EXERCISE INSTRUCTIONS
Copy exactly, beginning with the line holding "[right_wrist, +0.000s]" and ending with the final line of the data beneath this task; copy nothing else, and leave out every picture.

DATA EXCERPT
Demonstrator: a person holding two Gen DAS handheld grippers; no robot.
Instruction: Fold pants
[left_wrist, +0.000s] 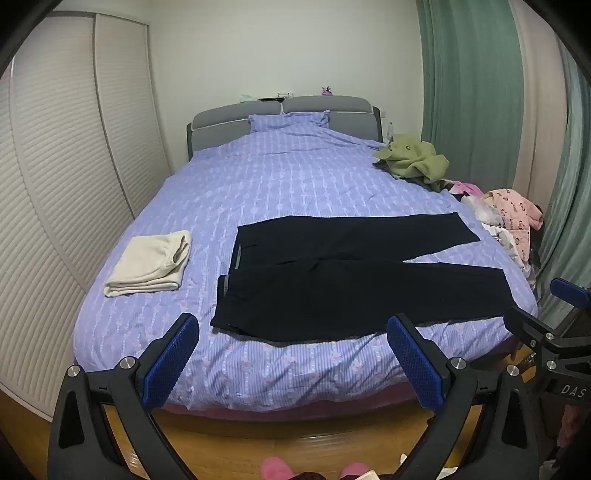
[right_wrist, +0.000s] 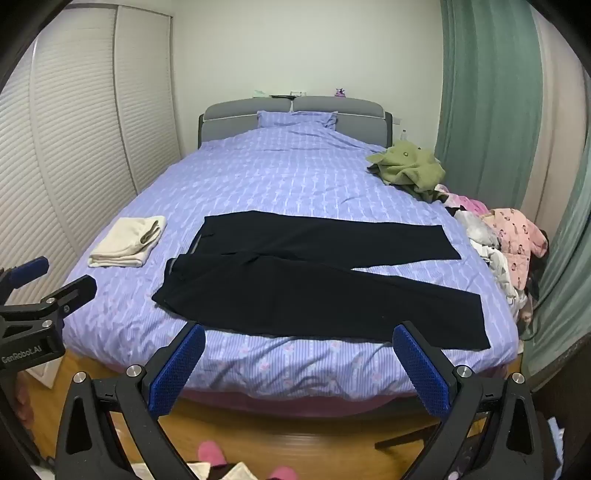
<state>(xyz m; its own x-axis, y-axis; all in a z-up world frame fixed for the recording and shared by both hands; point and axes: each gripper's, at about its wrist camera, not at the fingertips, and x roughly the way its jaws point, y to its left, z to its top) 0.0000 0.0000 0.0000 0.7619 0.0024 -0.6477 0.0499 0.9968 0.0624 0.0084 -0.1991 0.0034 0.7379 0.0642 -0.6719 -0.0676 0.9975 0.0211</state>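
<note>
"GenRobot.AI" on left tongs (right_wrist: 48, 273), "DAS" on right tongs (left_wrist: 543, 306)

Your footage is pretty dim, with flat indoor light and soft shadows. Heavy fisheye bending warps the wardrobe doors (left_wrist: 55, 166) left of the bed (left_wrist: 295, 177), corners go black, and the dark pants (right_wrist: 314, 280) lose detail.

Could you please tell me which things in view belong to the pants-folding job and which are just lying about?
Belong to the job:
black pants, spread flat on the bed
left claw, open
right claw, open

Just lying about:
folded cream garment
green garment
pink clothes pile
pillow
</note>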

RESULT OF THIS TASK
[right_wrist, +0.000s] 
<state>(xyz m; its own x-axis, y-axis; all in a z-up world frame fixed for the recording and shared by both hands; point and axes: each gripper's, at about its wrist camera, not at the fingertips, and x roughly the way its jaws point, y to its left, z to its top) 0.0000 0.0000 0.0000 0.7619 0.0024 -0.6477 0.0499 0.9968 0.0624 0.0084 -0.1991 0.0034 0.7379 0.0642 -0.6719 -0.0676 0.9975 0.0211</state>
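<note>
"GenRobot.AI" on left tongs (right_wrist: 48, 273), "DAS" on right tongs (left_wrist: 543, 306)

Your footage is pretty dim, with flat indoor light and soft shadows. Heavy fisheye bending warps the wardrobe doors (left_wrist: 55, 166) left of the bed (left_wrist: 295, 177), corners go black, and the dark pants (right_wrist: 314, 280) lose detail.

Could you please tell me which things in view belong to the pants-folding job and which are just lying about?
Belong to the job:
black pants, spread flat on the bed
left claw, open
right claw, open

Just lying about:
folded cream garment
green garment
pink clothes pile
pillow
</note>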

Nothing else is needed for this exercise.